There is the nursery, there is the nanny,
there are my father’s unreachable eyes
turned towards the window. Is the child uneasy?
His is the death that is circling the stars.
In the deep room where candles burn soundlessly
and peace pours at last through the cells of our bodies,
three of us are watching, one of us is staring
with the wide gaze of a wild, wave-fed seal.
Incense and sage speak in smoke loud as waves,
and crickets sing sand towards the edge of the hourglass.
We wait outside time, while night collects courage
around us. The vigil is wordless. And you
watch the longest, move the farthest, besieged by your breath,
pulling into your body. You stare towards your death,
head arched on the pillow, your left fingers curled.
Your mouth sucking gently, unmoved by these hours
and their vigil of salt spray, you show us how far
you are going, and how long the long minutes are,
while spiralling night watches over the room
and takes you, until you watch us in turn.
Lions speak their own language. You are still breathing.
Here is release. Here is your pillow,
cool like a handkerchief pressed in a pocket.
Here is your white tousled long growing hair.

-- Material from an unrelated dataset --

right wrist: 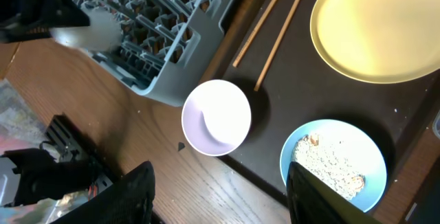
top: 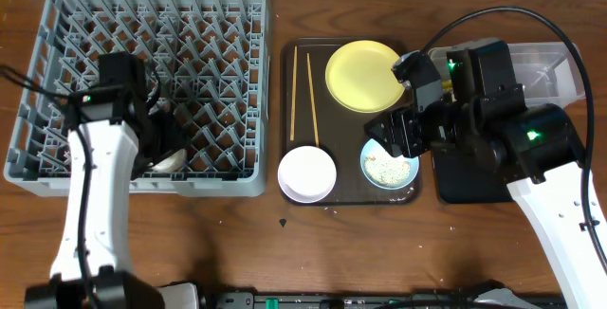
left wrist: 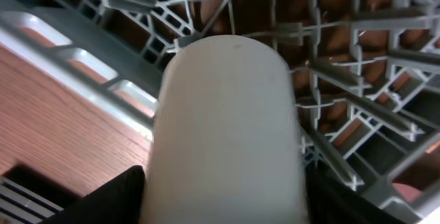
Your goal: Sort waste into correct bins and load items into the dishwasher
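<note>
1. The left gripper [left wrist: 223, 202] was clenched on the small pale cup [left wrist: 227, 121]. In the left wrist view the cup filled the gap between the two dark fingers.
2. The cup was positioned inside the grey dish rack [top: 218, 184], at the near edge of the rack and close to its front lattice wall. In the overhead view it lay tilted over rather than upright.
3. The rack occupied the left part of the wooden table [top: 285, 252]. The dark brown serving tray [top: 349, 127] lay just beside the rack's right wall.
4. The right gripper [right wrist: 218, 179] was released. Its fingers stood well apart with nothing between them.
5. The right gripper hung above the near end of the serving tray, between the white bowl [top: 306, 173] and the light blue bowl [top: 390, 167]. It touched neither.
6. The light blue bowl held whitish rice-like scraps [right wrist: 330, 162]. The white bowl appeared empty and sat at the tray's near left corner, overlapping the tray edge.
7. The two chopsticks [top: 312, 100] lay side by side along the left part of the tray, pointing away from the robot.
8. The yellow plate [top: 363, 75] rested flat at the far end of the tray.
9. The shallow black tray [top: 465, 181] lay right of the serving tray, partly covered by the right arm. The clear tub [top: 550, 72] stood behind it.
</note>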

Here is a kiss on your temple to hold you
safe through your solitude’s long steady war;
here, you can go. We will stay with you,
keeping the silence we all came here for.
Night, take his left hand, turning the pages.
Spin with the windows and doors that he mended.
Spin with his answers, patient, impatient.
Spin with his dry independence, his arms
warmed by the needs of his family, his hands
flying under the wide, carved gold ring, and the pages
flying so his thought could fly. His breath slows,
lending its edges out to the night.
Here is his open mouth. Silence is here
like one more new question that he will not answer.
A leaf is his temple. The dark is the prayer.
He has given his body; his hand lies above
the sheets in a symbol of wholeness, a curve
of thumb and forefinger, ringed with wide gold,
and the instant that empties his breath is a flame
faced with a sudden cathedral's new stone.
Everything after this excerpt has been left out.